Can’t write? What would Letty Jimenez-Magsanoc do? | Lifestyle.INQ

OCTOBER 27, 2022

Letty Jimenez-Magsanoc with PDI employees
LJM at a random newsroom photo-op last year with the author (3rd from right) as well as past and present editorial production assistants, among whom are the youngest, newest Inquirer employees
Letty Jimenez-Magsanoc with PDI employees
LJM at a random newsroom photo-op last year with the author (3rd from right) as well as past and present editorial production assistants, among whom are the youngest, newest Inquirer employees

Sometimes you meet a journalist so awesome you’d think she would live through the end of the world and be there to report it, complete with infographics and a “What Went Before” sidebar.

So when news got around before Christmas Eve that LJM was gone, we were crushed. I was waiting for the Christmas Mass when I read the text message and let out a loud, “Oh my God.” People looked at me, and all I could say was, “My boss is dead.”

It’s hard to explain to people, even to family, why I’m grieving for a boss on the happiest time of the year. This orphaned feeling, I guess, is an Inquirer thing. I can rattle off LJM’s accolades—longest serving PDI editor in chief, keeper of the Edsa flame, our Yoda and our Gandalf—but it would still sound strange to most people.

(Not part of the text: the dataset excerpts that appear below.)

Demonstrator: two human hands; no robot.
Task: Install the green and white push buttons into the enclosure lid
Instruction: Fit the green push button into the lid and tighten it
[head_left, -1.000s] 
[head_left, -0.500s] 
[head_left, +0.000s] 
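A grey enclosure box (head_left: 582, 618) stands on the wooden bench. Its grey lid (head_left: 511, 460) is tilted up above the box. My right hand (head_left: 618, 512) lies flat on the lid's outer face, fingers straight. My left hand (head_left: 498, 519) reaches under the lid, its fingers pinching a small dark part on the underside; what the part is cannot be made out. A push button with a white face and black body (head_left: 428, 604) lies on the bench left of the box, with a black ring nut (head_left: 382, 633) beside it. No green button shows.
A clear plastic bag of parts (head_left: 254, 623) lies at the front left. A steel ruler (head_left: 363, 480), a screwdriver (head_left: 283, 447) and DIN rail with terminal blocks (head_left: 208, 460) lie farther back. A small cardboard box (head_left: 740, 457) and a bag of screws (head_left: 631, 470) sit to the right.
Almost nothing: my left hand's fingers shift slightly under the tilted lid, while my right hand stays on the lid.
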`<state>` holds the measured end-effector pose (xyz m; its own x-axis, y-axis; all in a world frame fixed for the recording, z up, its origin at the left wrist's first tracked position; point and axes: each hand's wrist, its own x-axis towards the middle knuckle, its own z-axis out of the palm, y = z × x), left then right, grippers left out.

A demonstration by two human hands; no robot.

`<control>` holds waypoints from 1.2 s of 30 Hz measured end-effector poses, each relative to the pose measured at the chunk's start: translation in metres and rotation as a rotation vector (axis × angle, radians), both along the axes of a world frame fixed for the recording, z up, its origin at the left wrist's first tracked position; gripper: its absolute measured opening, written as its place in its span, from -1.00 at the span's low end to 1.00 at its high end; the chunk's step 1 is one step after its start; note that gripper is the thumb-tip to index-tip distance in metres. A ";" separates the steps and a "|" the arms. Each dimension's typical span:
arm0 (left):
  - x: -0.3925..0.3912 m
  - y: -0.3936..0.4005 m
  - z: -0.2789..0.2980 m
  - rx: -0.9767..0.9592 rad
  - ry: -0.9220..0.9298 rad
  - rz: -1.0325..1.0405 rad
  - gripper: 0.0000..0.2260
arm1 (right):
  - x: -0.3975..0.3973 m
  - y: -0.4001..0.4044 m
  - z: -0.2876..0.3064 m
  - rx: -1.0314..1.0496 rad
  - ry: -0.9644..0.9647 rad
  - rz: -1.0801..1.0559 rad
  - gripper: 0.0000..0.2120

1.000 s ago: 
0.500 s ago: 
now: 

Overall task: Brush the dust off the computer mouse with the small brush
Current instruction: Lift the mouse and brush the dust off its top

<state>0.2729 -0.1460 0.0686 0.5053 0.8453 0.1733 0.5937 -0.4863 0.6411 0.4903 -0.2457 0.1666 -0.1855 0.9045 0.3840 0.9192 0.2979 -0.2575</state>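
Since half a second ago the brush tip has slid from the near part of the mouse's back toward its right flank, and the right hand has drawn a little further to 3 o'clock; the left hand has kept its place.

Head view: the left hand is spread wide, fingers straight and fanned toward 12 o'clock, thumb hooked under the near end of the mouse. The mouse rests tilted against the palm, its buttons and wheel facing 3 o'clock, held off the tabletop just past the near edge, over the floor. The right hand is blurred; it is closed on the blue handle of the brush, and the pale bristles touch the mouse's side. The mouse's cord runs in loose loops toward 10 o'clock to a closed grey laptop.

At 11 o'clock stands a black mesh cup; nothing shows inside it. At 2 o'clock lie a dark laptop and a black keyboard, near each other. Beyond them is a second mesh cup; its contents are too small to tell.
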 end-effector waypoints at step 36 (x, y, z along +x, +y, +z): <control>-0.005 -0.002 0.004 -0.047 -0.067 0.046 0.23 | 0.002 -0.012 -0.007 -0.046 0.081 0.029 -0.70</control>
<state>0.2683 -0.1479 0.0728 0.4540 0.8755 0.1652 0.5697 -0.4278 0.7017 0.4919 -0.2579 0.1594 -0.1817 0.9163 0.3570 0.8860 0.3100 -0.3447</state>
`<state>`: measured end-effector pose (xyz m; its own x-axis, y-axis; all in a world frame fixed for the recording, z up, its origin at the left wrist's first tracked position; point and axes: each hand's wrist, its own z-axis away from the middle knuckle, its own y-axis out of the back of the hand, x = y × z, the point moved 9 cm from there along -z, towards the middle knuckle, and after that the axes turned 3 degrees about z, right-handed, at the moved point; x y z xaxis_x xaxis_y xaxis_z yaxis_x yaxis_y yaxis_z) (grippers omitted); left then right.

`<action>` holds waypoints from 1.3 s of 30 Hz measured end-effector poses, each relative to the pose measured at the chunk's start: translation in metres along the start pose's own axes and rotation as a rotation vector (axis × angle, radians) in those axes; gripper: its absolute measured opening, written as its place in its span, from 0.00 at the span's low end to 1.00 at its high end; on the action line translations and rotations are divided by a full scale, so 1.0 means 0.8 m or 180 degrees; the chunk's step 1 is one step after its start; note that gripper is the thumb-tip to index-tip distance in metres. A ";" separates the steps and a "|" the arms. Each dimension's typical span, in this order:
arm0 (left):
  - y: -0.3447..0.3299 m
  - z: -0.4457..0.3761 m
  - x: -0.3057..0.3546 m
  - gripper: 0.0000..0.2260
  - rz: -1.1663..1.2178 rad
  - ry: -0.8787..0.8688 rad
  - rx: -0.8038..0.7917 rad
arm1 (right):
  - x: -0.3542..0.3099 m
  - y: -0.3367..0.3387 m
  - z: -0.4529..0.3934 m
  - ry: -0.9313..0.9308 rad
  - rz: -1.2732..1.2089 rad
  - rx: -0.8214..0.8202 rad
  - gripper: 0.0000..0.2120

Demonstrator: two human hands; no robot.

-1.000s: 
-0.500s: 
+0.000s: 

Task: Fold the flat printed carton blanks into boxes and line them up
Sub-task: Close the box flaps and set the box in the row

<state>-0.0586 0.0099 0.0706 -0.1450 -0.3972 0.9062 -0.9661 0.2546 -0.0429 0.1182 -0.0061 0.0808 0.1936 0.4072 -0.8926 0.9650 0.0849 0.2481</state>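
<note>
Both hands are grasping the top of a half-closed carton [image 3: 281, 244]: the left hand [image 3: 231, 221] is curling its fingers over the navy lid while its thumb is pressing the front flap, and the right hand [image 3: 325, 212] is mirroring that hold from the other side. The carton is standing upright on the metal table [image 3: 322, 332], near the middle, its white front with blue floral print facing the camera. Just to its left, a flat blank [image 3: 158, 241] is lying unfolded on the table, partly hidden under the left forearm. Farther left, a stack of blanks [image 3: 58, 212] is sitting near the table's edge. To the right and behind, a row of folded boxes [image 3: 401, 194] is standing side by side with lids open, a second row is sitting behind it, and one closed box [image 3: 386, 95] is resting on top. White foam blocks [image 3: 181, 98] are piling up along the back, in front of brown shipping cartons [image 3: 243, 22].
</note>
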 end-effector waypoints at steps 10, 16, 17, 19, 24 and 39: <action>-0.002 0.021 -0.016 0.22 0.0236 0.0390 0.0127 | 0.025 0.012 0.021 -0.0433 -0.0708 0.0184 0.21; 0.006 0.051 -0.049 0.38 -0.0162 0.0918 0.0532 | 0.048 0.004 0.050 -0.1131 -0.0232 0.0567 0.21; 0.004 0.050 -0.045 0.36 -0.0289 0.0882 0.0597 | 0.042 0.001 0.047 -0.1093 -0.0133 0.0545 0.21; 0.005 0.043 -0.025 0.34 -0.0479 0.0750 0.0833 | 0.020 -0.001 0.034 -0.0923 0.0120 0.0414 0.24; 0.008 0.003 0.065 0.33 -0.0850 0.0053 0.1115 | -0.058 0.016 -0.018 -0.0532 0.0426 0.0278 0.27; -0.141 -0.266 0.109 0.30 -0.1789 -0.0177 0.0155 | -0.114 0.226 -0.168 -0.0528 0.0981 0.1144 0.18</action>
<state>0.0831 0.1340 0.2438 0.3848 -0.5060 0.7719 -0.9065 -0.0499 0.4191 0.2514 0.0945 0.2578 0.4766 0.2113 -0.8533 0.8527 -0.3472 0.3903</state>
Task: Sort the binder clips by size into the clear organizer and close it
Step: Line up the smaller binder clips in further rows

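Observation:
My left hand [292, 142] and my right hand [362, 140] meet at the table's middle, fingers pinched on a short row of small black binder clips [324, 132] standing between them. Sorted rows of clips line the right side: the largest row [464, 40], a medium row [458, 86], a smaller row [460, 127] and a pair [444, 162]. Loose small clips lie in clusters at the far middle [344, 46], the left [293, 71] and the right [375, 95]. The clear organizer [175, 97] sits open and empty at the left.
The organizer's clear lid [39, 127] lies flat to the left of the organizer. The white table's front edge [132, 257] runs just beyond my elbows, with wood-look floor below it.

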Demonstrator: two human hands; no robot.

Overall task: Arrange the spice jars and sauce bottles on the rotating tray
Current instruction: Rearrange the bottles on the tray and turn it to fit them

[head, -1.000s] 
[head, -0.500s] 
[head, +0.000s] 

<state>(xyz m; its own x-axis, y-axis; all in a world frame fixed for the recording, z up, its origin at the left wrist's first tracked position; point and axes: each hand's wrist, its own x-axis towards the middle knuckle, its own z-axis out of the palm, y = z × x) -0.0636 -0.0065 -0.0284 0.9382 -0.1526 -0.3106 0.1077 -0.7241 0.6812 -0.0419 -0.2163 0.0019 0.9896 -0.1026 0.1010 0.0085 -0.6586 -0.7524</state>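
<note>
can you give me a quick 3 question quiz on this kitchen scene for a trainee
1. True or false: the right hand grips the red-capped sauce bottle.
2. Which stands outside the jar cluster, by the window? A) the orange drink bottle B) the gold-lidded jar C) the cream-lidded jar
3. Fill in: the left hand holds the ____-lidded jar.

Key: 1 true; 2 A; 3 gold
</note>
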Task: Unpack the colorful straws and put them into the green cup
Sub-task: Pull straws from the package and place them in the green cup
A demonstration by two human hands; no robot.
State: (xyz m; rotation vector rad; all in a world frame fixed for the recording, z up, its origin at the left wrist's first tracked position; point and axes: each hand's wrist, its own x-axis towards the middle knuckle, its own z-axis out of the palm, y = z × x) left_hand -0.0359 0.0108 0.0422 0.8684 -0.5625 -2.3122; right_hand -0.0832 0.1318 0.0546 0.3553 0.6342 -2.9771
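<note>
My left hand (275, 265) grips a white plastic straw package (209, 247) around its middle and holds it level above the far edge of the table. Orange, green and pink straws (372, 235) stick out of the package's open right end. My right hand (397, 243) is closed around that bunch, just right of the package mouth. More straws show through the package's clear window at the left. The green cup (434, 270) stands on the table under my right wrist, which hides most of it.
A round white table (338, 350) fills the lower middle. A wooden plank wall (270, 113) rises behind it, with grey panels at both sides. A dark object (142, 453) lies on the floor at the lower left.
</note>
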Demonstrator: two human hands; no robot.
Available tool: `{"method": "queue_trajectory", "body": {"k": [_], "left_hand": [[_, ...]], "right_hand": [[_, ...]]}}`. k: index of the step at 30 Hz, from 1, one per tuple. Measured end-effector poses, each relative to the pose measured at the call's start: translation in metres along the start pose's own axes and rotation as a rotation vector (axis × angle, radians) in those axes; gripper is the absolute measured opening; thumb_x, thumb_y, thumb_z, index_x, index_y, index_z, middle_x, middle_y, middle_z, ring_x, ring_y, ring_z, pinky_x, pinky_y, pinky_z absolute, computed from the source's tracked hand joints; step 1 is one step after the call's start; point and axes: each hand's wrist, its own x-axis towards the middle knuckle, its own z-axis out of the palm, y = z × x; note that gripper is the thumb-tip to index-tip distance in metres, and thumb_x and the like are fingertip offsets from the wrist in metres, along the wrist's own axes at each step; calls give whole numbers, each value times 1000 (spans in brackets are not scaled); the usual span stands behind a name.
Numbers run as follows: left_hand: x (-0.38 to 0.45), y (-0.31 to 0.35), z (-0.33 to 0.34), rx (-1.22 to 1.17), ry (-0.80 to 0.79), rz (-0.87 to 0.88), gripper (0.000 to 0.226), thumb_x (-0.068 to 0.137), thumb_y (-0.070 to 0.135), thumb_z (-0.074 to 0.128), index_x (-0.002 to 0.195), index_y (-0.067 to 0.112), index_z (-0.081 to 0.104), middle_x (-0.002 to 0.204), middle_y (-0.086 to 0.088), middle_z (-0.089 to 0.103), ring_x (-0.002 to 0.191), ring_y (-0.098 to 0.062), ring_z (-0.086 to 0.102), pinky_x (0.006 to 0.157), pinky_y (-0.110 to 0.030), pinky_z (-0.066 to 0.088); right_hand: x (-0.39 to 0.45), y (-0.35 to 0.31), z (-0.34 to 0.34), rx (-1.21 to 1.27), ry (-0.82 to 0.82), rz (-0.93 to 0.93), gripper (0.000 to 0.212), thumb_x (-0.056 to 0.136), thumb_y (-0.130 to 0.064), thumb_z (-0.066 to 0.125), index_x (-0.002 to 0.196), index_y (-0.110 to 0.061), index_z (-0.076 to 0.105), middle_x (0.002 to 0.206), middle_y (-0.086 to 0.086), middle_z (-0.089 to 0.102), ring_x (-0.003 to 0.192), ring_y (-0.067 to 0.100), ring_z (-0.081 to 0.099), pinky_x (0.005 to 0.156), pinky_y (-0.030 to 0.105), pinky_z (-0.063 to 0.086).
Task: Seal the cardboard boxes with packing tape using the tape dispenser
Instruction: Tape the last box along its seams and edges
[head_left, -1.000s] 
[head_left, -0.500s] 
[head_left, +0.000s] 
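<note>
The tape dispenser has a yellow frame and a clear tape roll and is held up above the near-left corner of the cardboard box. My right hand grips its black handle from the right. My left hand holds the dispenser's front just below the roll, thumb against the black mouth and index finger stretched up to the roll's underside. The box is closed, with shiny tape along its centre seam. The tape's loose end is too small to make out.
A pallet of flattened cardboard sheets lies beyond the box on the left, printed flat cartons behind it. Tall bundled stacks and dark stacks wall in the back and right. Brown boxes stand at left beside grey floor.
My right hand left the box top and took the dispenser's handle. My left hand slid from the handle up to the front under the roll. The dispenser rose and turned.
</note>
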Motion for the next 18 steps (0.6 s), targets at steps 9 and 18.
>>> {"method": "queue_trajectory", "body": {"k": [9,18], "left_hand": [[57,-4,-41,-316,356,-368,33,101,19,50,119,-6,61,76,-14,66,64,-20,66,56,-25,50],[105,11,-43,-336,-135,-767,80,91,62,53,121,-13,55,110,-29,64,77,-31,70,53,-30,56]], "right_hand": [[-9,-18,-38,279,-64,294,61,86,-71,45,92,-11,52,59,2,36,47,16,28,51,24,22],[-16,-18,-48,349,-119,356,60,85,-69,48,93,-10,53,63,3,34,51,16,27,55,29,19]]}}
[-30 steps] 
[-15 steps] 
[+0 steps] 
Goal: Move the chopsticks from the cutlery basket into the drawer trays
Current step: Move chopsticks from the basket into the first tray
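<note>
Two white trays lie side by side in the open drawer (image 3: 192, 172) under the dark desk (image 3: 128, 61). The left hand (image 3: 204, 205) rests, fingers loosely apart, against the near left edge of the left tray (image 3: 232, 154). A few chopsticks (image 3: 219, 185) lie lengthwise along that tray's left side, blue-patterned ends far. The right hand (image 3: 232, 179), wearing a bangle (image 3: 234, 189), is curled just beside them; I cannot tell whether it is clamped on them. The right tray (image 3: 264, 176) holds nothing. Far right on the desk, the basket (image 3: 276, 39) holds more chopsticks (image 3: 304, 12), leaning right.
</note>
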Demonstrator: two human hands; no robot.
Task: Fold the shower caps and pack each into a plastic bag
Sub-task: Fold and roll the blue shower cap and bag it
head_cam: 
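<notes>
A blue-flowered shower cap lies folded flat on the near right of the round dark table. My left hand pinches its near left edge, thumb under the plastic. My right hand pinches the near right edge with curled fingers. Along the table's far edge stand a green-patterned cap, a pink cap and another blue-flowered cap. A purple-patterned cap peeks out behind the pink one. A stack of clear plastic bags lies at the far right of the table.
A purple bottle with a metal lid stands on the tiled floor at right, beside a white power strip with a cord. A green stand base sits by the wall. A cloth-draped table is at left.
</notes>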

Losing LJM is a shared heartbreak among us, the people she worked with in the Inquirer, the paper she helped found.

One editorial Christmas party years ago, we had a mock raffle since the tambiolo was still there. We raffled off the cutest guy in the room, the videoke, the electric fan. Heck, we even raffled off the tambiolo.

LJM was about to go home, and she checked out what the noisy “after party” was all about. We asked her to draw the name of the next editor in chief, and she did! She also surprised us by giving P10,000 from her own pocket so we could have a real raffle, saying, “I hope the one who wins this is someone who really needs it.”

Then there was a weekday Valentine’s Day. She barged into the  room while my office friends and I were
having dinner and said, “Ha, wala silang date!” and left. Well, it was true.

She credited reporters for good stories, and if LJM said your story was good, your heart would do cartwheels.

When we pull all-nighters closing pages and I felt like I didn’t have the energy for it, I would remind myself that LJM had been doing the same for the past three decades. Tired? Loaded with deadlines? Can’t write? What would LJM do?

We will miss you, Ma’am Letty. The Inquirer world—the universe, rather—will never be the same.